── AVAILABLE DATA ──

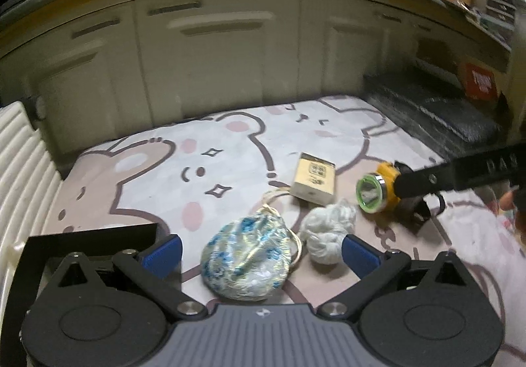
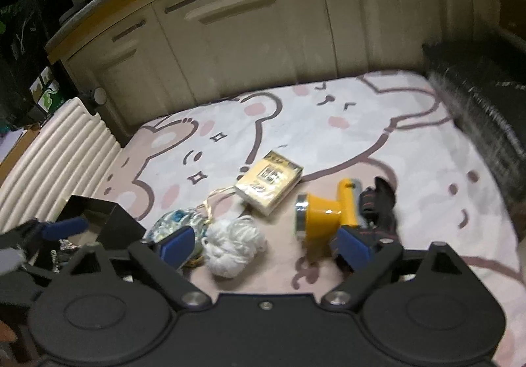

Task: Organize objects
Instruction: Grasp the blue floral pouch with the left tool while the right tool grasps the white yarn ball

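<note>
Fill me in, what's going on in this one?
A person holds a gripper in each hand over a cartoon-print mat, tidying small things. Both are open and hold nothing. The left gripper hovers over a blue floral pouch, with a white yarn ball beside it. The right gripper is low near a yellow headlamp. A small yellow box lies untouched behind them, and a black box stands open at the left.

I see a round drawstring cloth pouch (image 1: pixel 246 260), blue-flowered on silvery white. The plastic headlamp (image 2: pixel 323 214) is yellow; the bear-print mat (image 1: pixel 230 150) pink and white.
</note>
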The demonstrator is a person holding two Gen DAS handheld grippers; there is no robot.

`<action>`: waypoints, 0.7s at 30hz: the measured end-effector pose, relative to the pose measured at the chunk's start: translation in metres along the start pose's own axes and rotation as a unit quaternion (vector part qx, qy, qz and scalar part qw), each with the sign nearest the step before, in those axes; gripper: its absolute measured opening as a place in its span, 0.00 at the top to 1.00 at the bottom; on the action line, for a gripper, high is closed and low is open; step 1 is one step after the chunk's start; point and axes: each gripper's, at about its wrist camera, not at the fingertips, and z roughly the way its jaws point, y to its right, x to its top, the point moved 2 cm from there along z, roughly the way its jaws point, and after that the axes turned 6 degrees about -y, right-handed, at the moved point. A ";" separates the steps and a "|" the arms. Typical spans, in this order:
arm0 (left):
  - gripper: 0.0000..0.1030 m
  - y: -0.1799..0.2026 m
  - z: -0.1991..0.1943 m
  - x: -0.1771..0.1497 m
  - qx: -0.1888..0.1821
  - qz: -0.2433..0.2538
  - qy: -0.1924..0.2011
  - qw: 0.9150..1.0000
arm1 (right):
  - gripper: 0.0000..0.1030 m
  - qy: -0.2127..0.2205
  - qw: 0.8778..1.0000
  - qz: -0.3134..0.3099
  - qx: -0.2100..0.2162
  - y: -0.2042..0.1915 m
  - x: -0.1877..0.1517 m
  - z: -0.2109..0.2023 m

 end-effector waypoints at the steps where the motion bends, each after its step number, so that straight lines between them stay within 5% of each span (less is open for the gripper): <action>1: 0.04 0.002 0.003 -0.001 0.001 0.008 -0.001 1.000 | 0.10 -0.002 1.000 0.003 0.002 0.000 0.000 0.002; 12: 0.25 0.018 0.035 -0.021 0.010 0.117 -0.020 0.993 | 0.19 -0.055 0.996 0.054 0.050 -0.004 -0.001 0.045; 21: 0.42 0.021 0.067 -0.028 0.028 0.139 -0.032 0.989 | 0.28 -0.083 0.991 0.083 0.065 -0.005 -0.003 0.081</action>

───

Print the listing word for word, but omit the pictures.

- THE COMPLETED TASK:
Task: Organize objects
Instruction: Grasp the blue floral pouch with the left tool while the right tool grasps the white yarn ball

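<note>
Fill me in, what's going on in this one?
A person holds a gripper in each hand over a cartoon-print mat, tidying small things. Both are open and hold nothing. The left gripper hovers over a blue floral pouch, with a white yarn ball beside it. The right gripper is low near a yellow headlamp. A small yellow box lies untouched behind them, and a black box stands open at the left.

I see a round drawstring cloth pouch (image 1: pixel 246 260), blue-flowered on silvery white. The plastic headlamp (image 2: pixel 323 214) is yellow; the bear-print mat (image 1: pixel 230 150) pink and white.
</note>
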The demonstrator is a person holding two Gen DAS handheld grippers; there is no robot.

`<action>`: waypoints, 0.7s at 30hz: the measured end-effector pose, relative to the pose measured at the chunk's start: translation in metres along the start pose's own axes and rotation as a unit quaternion (vector part qx, qy, qz and scalar part qw), each with the sign nearest the step before, in those axes; gripper: its absolute measured opening as a place in its span, 0.00 at the top to 1.00 at the bottom; on the action line, for a gripper, high is closed and low is open; step 1 is one step after the chunk's start; point and axes: each gripper's, at about its wrist camera, not at the fingertips, and z roughly the way its jaws point, y to its right, x to its top, the point moved 2 cm from there along z, roughly the way its jaws point, and after that the axes turned 6 degrees about -y, right-handed, at the moved point. A ";" separates the steps and a "|" the arms. Typical spans, in this order:
arm0 (left):
  - gripper: 0.0000..0.1030 m
  - y: -0.1799..0.2026 m
  - z: -0.1991..0.1943 m
  - x: -0.1771..0.1497 m
  - qx: -0.1888..0.1821
  - qz: -0.2433..0.2538
  - qy: -0.1924..0.2011
  - qw: 0.9150..1.0000
arm1 (right):
  - gripper: 0.0000..0.1030 m
  - qy: -0.2127..0.2205
  - qw: 0.8778..1.0000
  - qz: -0.3134..0.3099
  - qx: -0.2100..0.2162
  - y: -0.2042..0.1915 m
  - x: -0.1877..0.1517 m
  - z: -0.2109..0.2023 m

 end-effector waypoints at the steps where the motion bends, each after its step number, so that straight lines between them stay within 5% of each span (less is open for the gripper): <action>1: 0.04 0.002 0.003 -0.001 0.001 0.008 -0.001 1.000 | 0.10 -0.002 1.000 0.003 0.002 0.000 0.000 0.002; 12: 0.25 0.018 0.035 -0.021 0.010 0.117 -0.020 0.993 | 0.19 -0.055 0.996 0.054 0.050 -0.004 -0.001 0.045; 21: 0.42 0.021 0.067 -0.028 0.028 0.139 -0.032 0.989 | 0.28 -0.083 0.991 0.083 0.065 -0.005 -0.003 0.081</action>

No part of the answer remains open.